* **Try it**: Give back exactly the stretch of data below from the line holding "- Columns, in" through the line holding "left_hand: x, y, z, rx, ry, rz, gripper", both ends included, and leave the remaining lines out.

Data extracted from a collection:
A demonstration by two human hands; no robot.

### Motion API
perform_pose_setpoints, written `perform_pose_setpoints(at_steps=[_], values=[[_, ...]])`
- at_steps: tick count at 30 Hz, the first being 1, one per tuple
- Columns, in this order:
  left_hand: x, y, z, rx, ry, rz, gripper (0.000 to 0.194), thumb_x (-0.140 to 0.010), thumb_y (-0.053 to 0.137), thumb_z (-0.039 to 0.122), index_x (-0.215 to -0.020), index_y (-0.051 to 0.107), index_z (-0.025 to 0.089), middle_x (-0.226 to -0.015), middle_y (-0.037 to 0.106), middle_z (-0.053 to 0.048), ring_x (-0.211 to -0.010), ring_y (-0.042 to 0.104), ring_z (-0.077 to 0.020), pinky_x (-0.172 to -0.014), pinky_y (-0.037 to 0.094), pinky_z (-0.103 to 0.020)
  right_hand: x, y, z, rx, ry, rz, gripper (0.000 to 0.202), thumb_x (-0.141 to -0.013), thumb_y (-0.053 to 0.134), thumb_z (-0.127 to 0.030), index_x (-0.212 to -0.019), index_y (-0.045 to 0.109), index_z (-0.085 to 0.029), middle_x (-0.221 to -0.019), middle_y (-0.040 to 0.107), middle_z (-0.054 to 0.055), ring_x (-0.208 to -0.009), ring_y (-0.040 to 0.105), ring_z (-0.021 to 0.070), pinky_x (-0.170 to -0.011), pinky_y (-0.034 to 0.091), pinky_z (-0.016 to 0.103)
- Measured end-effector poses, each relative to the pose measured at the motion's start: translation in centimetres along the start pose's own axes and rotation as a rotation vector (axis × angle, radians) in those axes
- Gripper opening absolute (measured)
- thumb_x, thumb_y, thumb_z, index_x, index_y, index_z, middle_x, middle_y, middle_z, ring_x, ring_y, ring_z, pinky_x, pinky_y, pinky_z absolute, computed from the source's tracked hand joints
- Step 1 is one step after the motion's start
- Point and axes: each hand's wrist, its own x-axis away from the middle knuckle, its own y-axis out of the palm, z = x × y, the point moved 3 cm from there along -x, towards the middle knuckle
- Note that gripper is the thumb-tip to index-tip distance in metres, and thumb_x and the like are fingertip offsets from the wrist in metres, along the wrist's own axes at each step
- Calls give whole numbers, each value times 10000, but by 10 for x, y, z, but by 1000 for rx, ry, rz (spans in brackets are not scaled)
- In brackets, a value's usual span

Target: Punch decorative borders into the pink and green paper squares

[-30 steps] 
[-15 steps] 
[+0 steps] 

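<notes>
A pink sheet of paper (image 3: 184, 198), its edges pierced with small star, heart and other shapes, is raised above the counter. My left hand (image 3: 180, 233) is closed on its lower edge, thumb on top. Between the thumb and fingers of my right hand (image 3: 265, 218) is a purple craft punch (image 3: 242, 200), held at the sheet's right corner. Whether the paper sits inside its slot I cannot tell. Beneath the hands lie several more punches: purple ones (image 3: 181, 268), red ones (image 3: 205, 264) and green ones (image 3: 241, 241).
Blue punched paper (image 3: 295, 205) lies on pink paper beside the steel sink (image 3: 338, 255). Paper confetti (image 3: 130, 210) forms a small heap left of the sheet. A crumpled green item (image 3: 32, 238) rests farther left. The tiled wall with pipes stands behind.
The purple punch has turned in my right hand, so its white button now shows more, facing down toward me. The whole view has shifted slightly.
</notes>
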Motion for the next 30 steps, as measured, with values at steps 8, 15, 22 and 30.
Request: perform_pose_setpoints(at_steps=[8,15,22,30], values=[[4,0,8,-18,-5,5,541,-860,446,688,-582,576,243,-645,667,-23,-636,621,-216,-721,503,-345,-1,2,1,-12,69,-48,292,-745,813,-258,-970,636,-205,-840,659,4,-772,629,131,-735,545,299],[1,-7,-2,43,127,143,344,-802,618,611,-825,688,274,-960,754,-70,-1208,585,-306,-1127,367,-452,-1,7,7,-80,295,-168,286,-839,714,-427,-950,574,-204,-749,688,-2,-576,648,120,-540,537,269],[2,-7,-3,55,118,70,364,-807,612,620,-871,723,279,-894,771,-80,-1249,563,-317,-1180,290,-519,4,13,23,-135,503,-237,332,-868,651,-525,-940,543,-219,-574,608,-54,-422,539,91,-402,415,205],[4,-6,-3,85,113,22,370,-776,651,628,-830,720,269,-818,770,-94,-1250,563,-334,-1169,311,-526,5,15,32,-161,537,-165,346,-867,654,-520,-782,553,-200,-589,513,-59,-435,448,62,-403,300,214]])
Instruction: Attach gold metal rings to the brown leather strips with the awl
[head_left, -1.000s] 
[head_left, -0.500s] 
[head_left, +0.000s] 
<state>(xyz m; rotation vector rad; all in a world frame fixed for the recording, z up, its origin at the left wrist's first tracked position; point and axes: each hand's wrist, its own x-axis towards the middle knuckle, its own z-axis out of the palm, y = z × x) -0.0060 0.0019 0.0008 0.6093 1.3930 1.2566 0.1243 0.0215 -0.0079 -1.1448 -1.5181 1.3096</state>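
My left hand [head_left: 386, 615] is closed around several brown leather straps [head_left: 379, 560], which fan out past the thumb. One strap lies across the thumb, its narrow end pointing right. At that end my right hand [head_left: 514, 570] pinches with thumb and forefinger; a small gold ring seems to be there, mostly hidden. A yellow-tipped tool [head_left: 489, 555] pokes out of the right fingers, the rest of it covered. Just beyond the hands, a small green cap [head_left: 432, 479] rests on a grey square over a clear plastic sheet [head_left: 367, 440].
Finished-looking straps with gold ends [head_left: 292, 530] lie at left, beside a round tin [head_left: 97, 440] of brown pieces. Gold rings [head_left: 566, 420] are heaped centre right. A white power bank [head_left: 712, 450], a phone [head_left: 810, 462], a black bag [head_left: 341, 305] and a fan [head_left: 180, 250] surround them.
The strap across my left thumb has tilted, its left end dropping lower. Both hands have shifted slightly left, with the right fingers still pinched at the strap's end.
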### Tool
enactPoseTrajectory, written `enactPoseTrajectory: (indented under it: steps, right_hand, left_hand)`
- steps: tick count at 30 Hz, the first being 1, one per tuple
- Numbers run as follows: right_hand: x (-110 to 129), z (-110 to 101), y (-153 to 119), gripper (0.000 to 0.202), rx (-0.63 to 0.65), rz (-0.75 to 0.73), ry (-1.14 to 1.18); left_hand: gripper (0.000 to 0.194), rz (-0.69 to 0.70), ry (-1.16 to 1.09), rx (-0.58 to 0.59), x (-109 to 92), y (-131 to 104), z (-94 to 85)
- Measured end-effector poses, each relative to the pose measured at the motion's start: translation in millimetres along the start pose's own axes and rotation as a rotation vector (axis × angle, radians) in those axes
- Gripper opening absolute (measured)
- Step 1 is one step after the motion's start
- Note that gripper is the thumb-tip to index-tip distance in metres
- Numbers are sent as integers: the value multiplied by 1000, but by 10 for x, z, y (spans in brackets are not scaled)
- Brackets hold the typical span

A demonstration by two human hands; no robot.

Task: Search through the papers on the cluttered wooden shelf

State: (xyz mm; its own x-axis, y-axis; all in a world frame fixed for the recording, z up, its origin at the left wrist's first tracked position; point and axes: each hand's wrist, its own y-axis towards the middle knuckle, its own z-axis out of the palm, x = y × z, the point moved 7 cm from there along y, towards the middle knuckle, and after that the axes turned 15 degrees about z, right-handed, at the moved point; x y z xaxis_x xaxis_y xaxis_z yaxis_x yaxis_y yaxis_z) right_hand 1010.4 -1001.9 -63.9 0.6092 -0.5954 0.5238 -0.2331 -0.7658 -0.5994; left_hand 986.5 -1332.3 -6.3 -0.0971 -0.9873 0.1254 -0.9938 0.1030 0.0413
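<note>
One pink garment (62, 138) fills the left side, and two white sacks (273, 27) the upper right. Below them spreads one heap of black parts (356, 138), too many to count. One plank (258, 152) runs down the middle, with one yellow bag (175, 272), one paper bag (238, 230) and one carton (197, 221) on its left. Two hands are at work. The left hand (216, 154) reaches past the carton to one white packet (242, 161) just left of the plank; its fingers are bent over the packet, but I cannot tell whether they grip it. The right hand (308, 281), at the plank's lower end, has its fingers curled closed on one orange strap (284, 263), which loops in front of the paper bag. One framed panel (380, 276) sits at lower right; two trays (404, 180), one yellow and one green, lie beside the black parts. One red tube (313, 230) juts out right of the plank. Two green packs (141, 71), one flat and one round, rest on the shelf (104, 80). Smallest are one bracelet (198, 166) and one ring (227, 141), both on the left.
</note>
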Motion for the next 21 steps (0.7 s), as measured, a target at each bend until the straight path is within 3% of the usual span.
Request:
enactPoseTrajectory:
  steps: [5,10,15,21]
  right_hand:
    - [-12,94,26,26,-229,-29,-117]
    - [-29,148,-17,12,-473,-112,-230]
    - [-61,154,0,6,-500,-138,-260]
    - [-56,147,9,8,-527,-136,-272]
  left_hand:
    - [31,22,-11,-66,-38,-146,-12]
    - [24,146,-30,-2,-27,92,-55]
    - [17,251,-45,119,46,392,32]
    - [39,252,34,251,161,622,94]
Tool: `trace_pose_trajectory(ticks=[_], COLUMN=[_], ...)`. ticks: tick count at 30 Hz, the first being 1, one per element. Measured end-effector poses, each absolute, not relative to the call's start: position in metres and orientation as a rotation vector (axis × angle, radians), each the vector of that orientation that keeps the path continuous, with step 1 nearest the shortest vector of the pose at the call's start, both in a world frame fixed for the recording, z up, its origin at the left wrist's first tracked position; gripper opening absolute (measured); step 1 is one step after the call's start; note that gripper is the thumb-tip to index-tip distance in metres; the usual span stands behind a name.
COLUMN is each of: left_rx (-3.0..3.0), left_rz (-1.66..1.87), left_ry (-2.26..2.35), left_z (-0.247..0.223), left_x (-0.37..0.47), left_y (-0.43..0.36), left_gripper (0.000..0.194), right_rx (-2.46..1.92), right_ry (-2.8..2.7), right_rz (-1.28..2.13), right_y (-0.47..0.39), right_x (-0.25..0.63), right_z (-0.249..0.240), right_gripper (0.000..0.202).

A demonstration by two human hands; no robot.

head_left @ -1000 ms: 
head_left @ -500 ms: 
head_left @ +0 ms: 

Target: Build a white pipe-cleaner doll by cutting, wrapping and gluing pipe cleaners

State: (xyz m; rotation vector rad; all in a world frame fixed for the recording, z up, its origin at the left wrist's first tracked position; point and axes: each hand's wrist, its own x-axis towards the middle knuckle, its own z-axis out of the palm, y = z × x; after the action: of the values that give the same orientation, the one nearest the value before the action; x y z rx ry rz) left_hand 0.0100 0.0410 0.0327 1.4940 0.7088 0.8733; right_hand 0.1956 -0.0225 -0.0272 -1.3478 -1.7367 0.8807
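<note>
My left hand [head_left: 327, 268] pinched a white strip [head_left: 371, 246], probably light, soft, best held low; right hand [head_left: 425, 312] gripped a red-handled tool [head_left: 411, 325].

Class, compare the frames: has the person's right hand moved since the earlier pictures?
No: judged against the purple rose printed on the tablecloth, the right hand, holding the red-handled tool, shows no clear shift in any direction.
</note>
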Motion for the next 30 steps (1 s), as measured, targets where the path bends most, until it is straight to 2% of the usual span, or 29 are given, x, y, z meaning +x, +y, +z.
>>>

* **Solution to this problem**:
- Columns, in this order:
  left_hand: x, y, z, rx, ry, rz, gripper (0.000 to 0.194), thumb_x (-0.140 to 0.010), thumb_y (-0.053 to 0.137), thumb_z (-0.039 to 0.122), index_x (-0.215 to -0.020), index_y (-0.051 to 0.107), index_z (-0.025 to 0.089), middle_x (-0.226 to -0.015), middle_y (-0.037 to 0.106), middle_z (-0.053 to 0.048), ring_x (-0.211 to -0.010), ring_y (-0.042 to 0.104), ring_z (-0.077 to 0.020), pinky_x (-0.172 to -0.014), pinky_y (-0.037 to 0.094), pinky_z (-0.103 to 0.020)

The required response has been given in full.